### Problem to work on
Here are some entries. Print them exactly as they are.

### Data to use
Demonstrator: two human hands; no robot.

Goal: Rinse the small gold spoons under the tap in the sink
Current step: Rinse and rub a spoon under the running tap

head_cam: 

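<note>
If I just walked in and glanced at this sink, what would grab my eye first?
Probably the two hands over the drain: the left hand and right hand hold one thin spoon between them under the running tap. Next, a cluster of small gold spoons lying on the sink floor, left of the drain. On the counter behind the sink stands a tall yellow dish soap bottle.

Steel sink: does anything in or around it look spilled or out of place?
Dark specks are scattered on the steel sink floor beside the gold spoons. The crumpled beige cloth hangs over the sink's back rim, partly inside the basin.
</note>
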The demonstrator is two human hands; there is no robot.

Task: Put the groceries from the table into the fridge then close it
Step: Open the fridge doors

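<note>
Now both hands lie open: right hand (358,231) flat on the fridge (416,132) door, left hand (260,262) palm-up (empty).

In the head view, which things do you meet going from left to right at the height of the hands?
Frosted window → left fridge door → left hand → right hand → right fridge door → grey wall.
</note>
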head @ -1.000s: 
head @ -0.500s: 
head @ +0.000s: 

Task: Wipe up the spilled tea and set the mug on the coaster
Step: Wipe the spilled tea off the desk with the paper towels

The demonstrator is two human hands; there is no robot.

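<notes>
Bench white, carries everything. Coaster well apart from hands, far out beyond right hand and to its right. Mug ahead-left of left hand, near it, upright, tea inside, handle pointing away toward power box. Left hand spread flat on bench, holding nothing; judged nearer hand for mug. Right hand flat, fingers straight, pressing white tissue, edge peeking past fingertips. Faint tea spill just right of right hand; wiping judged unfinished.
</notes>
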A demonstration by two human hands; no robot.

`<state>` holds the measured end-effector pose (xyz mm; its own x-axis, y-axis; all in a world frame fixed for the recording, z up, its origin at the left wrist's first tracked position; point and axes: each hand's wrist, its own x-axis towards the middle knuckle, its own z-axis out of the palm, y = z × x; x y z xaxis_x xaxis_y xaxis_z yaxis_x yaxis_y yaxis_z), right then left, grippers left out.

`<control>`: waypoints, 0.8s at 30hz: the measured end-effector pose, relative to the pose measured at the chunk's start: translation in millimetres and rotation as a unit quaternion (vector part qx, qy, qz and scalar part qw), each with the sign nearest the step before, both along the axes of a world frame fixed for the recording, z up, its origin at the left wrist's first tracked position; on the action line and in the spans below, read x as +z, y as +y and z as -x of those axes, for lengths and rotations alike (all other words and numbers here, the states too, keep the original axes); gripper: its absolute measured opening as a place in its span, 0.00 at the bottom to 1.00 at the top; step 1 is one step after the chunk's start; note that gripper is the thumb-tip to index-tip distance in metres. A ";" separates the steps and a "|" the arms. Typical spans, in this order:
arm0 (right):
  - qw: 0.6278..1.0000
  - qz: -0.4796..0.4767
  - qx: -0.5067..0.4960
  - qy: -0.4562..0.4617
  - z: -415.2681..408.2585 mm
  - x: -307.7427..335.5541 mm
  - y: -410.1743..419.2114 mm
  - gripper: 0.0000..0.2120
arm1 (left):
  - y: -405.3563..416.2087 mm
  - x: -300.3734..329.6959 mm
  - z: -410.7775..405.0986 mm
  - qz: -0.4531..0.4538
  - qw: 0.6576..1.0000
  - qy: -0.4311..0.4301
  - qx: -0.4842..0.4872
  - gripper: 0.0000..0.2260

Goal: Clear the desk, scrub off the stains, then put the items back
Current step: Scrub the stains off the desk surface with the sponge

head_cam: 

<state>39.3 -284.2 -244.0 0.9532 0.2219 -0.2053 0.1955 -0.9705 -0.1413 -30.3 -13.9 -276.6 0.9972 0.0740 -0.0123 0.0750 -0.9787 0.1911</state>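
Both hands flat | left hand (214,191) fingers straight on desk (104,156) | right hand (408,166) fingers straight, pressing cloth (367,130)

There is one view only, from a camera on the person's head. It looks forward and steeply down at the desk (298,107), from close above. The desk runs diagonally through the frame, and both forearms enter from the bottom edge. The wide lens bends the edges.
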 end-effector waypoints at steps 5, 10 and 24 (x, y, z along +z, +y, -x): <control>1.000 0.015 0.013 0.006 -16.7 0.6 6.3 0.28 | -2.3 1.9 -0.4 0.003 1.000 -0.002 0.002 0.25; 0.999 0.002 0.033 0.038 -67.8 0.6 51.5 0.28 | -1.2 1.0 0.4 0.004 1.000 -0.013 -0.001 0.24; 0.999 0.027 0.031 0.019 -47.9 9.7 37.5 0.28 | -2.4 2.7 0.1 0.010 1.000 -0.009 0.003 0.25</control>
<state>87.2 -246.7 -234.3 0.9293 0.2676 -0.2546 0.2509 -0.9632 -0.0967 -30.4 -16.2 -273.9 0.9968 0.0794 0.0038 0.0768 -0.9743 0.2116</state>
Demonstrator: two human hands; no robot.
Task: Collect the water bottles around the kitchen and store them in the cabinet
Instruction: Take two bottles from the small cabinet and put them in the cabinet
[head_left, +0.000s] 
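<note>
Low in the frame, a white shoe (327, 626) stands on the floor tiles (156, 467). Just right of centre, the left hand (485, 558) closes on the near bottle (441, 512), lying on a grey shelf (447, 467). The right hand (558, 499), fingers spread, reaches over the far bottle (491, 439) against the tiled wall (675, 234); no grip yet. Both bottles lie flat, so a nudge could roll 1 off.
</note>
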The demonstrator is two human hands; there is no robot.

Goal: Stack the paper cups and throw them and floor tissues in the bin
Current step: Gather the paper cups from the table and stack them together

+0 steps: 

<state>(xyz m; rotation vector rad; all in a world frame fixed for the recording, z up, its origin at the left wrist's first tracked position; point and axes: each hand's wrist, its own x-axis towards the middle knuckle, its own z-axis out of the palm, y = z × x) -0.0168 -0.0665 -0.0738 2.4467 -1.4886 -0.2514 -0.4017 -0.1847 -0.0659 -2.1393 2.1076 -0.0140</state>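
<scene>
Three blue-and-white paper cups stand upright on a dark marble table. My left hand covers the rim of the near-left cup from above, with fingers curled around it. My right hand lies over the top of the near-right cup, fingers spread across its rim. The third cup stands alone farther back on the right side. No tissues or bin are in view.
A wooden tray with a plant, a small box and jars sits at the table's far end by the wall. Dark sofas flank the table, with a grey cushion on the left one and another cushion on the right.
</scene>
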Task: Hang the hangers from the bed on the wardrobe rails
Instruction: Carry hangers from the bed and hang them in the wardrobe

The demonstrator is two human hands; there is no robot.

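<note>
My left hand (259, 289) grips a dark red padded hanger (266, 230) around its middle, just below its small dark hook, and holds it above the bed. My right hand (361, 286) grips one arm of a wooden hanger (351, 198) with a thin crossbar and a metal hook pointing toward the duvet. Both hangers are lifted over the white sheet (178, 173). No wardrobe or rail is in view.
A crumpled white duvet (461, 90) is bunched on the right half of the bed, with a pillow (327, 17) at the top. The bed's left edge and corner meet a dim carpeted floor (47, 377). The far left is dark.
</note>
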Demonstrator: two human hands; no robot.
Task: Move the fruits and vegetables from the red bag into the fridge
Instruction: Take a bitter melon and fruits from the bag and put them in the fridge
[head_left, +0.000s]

### Response for this exercise
Demonstrator: two human hands; no robot.

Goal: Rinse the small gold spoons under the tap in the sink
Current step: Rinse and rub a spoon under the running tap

head_cam: 

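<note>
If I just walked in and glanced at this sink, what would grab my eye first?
Probably the two hands over the drain: the left hand and right hand hold one thin spoon between them under the running tap. Next, a cluster of small gold spoons lying on the sink floor, left of the drain. On the counter behind the sink stands a tall yellow dish soap bottle.

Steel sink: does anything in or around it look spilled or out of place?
Dark specks are scattered on the steel sink floor beside the gold spoons. The crumpled beige cloth hangs over the sink's back rim, partly inside the basin.
</note>
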The demonstrator is two human hands; there is no robot.

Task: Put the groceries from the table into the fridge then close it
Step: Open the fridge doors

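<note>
Now both hands lie open: right hand (358,231) flat on the fridge (416,132) door, left hand (260,262) palm-up (empty).

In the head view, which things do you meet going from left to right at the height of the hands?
Frosted window → left fridge door → left hand → right hand → right fridge door → grey wall.
</note>
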head @ -1.000s: 
head @ -0.500s: 
head @ +0.000s: 

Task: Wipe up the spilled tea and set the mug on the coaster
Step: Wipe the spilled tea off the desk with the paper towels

The demonstrator is two human hands; there is no robot.

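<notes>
Bench white, carries everything. Coaster well apart from hands, far out beyond right hand and to its right. Mug ahead-left of left hand, near it, upright, tea inside, handle pointing away toward power box. Left hand spread flat on bench, holding nothing; judged nearer hand for mug. Right hand flat, fingers straight, pressing white tissue, edge peeking past fingertips. Faint tea spill just right of right hand; wiping judged unfinished.
</notes>
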A demonstration by two human hands; no robot.

`<state>` holds the measured end-effector pose (xyz mm; its own x-axis, y-axis; all in a world frame fixed for the recording, z up, its origin at the left wrist's first tracked position; point and axes: each hand's wrist, its own x-axis towards the middle knuckle, its own z-axis out of the palm, y = z × x; x y z xaxis_x xaxis_y xaxis_z yaxis_x yaxis_y yaxis_z), right then left, grippers left out.

`<control>`: waypoints, 0.8s at 30hz: the measured end-effector pose, relative to the pose measured at the chunk's start: translation in millimetres and rotation as a unit quaternion (vector part qx, qy, qz and scalar part qw), each with the sign nearest the step before, both along the axes of a world frame fixed for the recording, z up, its origin at the left wrist's first tracked position; on the action line and in the spans below, read x as +z, y as +y and z as -x of those axes, for lengths and rotations alike (all other words and numbers here, the states too, keep the original axes); gripper: its absolute measured opening as a place in its span, 0.00 at the bottom to 1.00 at the top; step 1 is one step after the chunk's start; note that gripper is the thumb-tip to index-tip distance in metres. A ";" separates the steps and a "|" the arms. Typical spans, in this order:
arm0 (right):
  - qw: 0.6278..1.0000
  - qz: -0.4796..0.4767
  - qx: -0.5067..0.4960
  - qy: -0.4562..0.4617
  - z: -415.2681..408.2585 mm
  - x: -307.7427..335.5541 mm
  - y: -410.1743..419.2114 mm
  - gripper: 0.0000..0.2120
arm1 (left):
  - y: -405.3563..416.2087 mm
  - x: -300.3734..329.6959 mm
  - z: -410.7775..405.0986 mm
  - qz: -0.4531..0.4538
  - qw: 0.6576..1.0000
  - qy: -0.4311..0.4301
  - qx: -0.4842..0.4872
  - gripper: 0.0000..0.2260

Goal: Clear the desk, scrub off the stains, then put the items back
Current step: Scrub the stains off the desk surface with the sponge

head_cam: 

<state>39.3 -284.2 -244.0 0.9532 0.2219 -0.2053 0.1955 -0.9705 -0.1413 -30.3 -13.9 -276.6 0.9972 0.0740 -0.0123 0.0750 -0.9787 0.1911</state>
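Both hands flat | left hand (214,191) fingers straight on desk (104,156) | right hand (408,166) fingers straight, pressing cloth (367,130)

There is one view only, from a camera on the person's head. It looks forward and steeply down at the desk (298,107), from close above. The desk runs diagonally through the frame, and both forearms enter from the bottom edge. The wide lens bends the edges.
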 end-effector waypoints at steps 5, 10 and 24 (x, y, z along +z, +y, -x): <control>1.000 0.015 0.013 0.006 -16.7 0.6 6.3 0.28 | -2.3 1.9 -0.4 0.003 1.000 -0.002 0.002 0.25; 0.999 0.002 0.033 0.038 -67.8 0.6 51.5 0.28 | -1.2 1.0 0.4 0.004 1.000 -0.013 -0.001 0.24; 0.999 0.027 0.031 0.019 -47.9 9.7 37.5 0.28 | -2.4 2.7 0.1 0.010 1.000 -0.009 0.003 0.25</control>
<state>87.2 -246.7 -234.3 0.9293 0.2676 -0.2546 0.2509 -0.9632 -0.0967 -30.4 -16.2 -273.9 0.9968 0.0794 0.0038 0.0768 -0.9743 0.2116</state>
Demonstrator: two human hands; no robot.
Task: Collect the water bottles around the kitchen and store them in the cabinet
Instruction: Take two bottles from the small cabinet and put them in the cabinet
[head_left, +0.000s] 
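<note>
Low in the frame, a white shoe (327, 626) stands on the floor tiles (156, 467). Just right of centre, the left hand (485, 558) closes on the near bottle (441, 512), lying on a grey shelf (447, 467). The right hand (558, 499), fingers spread, reaches over the far bottle (491, 439) against the tiled wall (675, 234); no grip yet. Both bottles lie flat, so a nudge could roll 1 off.
</note>
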The demonstrator is two human hands; there is no robot.

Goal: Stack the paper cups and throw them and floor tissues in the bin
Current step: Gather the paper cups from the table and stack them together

+0 steps: 

<state>(xyz m; rotation vector rad; all in a world frame fixed for the recording, z up, its origin at the left wrist's first tracked position; point and axes: each hand's wrist, its own x-axis towards the middle knuckle, its own z-axis out of the palm, y = z × x) -0.0168 -0.0665 -0.0738 2.4467 -1.4886 -0.2514 -0.4017 -0.1847 -0.0659 -2.1393 2.1076 -0.0140</state>
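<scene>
Three blue-and-white paper cups stand upright on a dark marble table. My left hand covers the rim of the near-left cup from above, with fingers curled around it. My right hand lies over the top of the near-right cup, fingers spread across its rim. The third cup stands alone farther back on the right side. No tissues or bin are in view.
A wooden tray with a plant, a small box and jars sits at the table's far end by the wall. Dark sofas flank the table, with a grey cushion on the left one and another cushion on the right.
</scene>
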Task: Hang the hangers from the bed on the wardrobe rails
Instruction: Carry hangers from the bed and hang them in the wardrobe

The demonstrator is two human hands; there is no robot.

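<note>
My left hand (259, 289) grips a dark red padded hanger (266, 230) around its middle, just below its small dark hook, and holds it above the bed. My right hand (361, 286) grips one arm of a wooden hanger (351, 198) with a thin crossbar and a metal hook pointing toward the duvet. Both hangers are lifted over the white sheet (178, 173). No wardrobe or rail is in view.
A crumpled white duvet (461, 90) is bunched on the right half of the bed, with a pillow (327, 17) at the top. The bed's left edge and corner meet a dim carpeted floor (47, 377). The far left is dark.
</note>
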Demonstrator: two human hands; no robot.
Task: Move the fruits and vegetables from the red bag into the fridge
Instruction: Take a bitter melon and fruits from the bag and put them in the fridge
[head_left, +0.000s]

This output has come to an end.